### THE PROBLEM
Note how many lines in these entries contain "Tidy", and reply with that number alone.
START EXERCISE DATA
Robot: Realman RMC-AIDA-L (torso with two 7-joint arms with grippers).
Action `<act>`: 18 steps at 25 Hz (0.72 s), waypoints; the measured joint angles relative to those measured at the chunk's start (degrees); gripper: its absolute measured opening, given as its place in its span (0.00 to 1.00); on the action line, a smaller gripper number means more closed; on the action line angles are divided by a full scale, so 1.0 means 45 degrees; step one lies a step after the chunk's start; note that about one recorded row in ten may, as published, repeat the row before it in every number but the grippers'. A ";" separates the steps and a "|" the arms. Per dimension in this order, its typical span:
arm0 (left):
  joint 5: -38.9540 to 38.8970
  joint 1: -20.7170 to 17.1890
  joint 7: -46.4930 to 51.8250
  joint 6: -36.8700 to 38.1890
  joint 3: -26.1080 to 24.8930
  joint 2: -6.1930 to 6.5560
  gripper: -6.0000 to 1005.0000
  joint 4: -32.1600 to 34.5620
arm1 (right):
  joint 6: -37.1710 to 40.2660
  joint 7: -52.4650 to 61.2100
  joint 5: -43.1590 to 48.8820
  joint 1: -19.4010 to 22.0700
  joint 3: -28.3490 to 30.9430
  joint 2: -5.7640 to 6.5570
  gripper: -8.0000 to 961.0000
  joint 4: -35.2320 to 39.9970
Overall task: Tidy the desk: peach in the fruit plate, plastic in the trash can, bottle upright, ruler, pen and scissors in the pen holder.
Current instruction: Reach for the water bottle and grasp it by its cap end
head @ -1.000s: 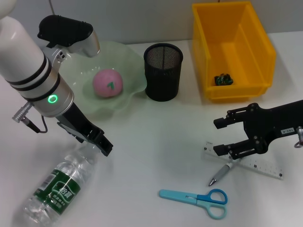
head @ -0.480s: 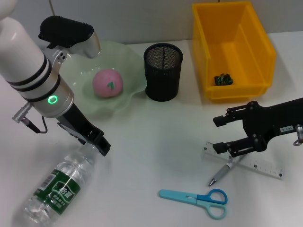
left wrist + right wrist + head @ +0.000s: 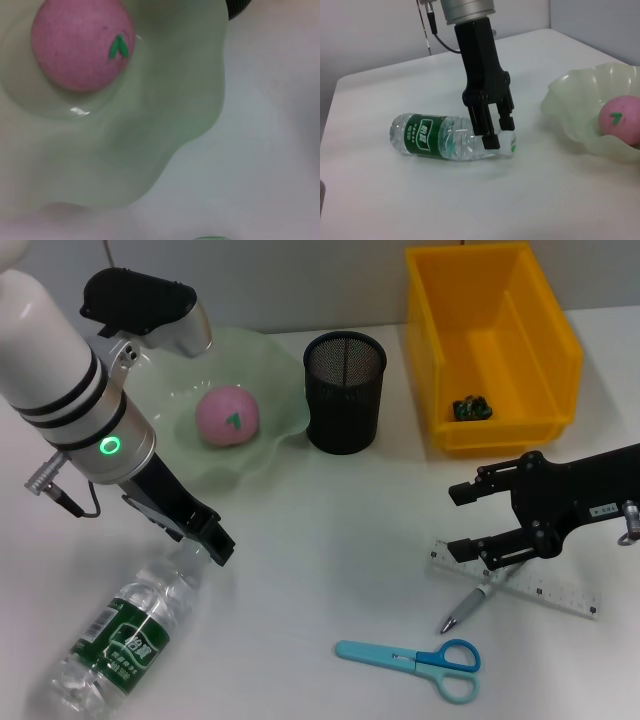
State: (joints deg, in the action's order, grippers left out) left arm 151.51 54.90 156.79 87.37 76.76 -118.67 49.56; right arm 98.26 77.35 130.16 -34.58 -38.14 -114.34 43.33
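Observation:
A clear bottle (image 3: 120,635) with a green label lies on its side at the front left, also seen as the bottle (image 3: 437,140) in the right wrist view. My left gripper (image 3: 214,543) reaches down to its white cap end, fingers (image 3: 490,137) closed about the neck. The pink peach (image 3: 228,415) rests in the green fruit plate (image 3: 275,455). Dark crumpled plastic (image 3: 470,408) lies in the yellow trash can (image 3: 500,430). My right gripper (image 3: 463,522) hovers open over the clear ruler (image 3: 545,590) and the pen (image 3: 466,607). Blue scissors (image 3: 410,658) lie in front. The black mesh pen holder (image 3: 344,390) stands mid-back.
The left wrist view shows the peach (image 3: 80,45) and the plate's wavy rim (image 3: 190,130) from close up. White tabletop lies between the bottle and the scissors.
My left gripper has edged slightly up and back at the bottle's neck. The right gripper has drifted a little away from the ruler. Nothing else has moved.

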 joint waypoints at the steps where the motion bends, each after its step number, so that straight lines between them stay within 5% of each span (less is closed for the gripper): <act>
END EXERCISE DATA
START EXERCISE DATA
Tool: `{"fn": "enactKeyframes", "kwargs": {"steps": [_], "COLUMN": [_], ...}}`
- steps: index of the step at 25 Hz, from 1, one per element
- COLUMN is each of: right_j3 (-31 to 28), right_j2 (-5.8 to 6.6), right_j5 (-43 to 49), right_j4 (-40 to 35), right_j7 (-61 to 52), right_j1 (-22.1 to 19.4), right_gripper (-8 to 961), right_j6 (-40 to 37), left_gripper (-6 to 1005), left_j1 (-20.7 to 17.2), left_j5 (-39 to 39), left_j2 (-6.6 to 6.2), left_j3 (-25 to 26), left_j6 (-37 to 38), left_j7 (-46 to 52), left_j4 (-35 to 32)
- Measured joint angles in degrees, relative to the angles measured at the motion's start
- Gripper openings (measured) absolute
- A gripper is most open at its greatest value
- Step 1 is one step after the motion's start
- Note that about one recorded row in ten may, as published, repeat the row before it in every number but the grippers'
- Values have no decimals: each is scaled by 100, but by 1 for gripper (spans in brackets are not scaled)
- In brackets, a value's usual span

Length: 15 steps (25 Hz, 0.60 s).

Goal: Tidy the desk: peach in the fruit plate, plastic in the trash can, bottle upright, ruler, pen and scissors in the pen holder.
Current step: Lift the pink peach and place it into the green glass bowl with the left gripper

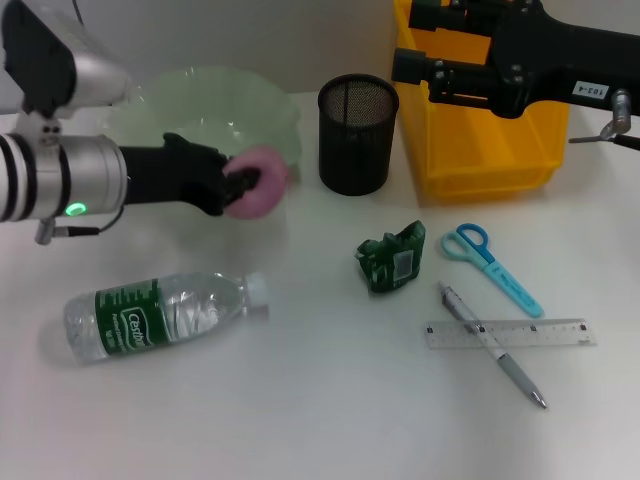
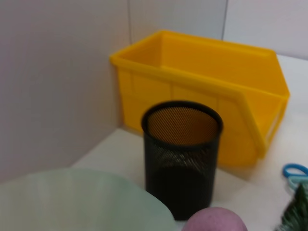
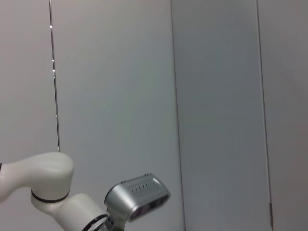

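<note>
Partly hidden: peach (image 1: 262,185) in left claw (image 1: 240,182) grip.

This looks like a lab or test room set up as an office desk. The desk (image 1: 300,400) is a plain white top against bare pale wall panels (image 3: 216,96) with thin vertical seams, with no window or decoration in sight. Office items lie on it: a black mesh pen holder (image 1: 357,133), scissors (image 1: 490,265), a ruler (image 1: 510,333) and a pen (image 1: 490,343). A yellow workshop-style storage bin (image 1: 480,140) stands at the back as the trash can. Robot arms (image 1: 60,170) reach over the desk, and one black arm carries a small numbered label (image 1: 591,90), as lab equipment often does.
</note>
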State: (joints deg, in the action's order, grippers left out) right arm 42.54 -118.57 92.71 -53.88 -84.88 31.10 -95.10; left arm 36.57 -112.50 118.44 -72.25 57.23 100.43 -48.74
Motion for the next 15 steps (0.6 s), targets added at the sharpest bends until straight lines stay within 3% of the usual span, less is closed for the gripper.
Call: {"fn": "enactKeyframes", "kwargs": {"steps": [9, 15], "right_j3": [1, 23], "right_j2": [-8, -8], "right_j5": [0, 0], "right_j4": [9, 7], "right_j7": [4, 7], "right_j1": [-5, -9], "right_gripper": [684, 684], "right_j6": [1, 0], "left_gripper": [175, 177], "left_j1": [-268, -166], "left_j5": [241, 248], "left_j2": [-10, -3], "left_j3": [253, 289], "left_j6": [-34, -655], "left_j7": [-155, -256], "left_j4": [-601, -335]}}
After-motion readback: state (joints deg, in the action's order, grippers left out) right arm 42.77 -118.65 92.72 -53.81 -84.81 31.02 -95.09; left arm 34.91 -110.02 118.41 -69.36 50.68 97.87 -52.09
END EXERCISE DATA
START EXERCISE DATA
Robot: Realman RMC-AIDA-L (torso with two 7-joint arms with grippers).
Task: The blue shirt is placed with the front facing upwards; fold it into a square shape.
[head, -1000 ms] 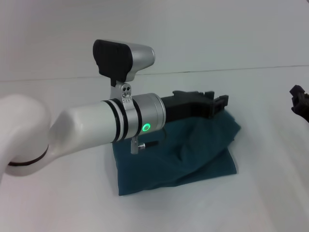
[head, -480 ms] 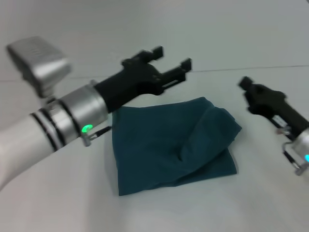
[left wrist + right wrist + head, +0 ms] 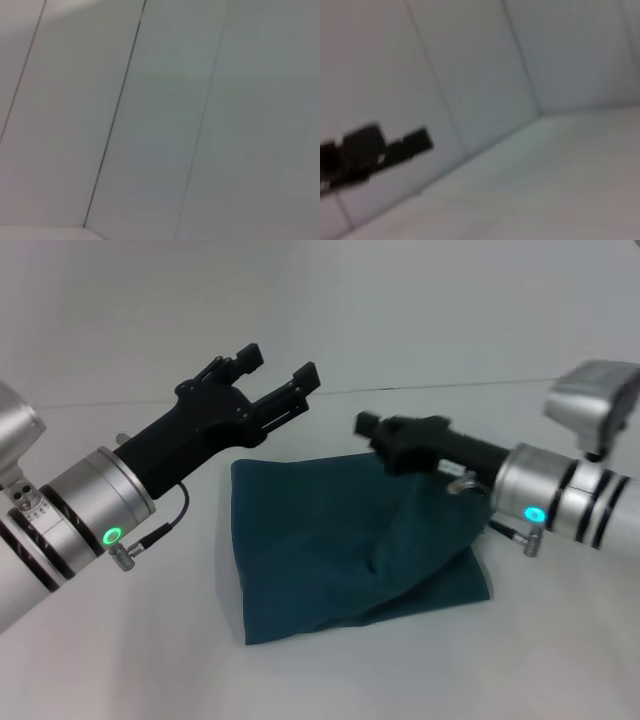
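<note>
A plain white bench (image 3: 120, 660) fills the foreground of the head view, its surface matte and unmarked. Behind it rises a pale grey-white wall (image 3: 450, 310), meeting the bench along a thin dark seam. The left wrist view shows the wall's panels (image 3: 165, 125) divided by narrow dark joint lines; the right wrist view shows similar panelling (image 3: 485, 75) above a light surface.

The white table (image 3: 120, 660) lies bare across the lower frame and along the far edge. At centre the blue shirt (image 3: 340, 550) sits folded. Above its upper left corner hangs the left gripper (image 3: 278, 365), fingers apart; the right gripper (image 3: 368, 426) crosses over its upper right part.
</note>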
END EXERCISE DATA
### EXPECTED ANSWER
2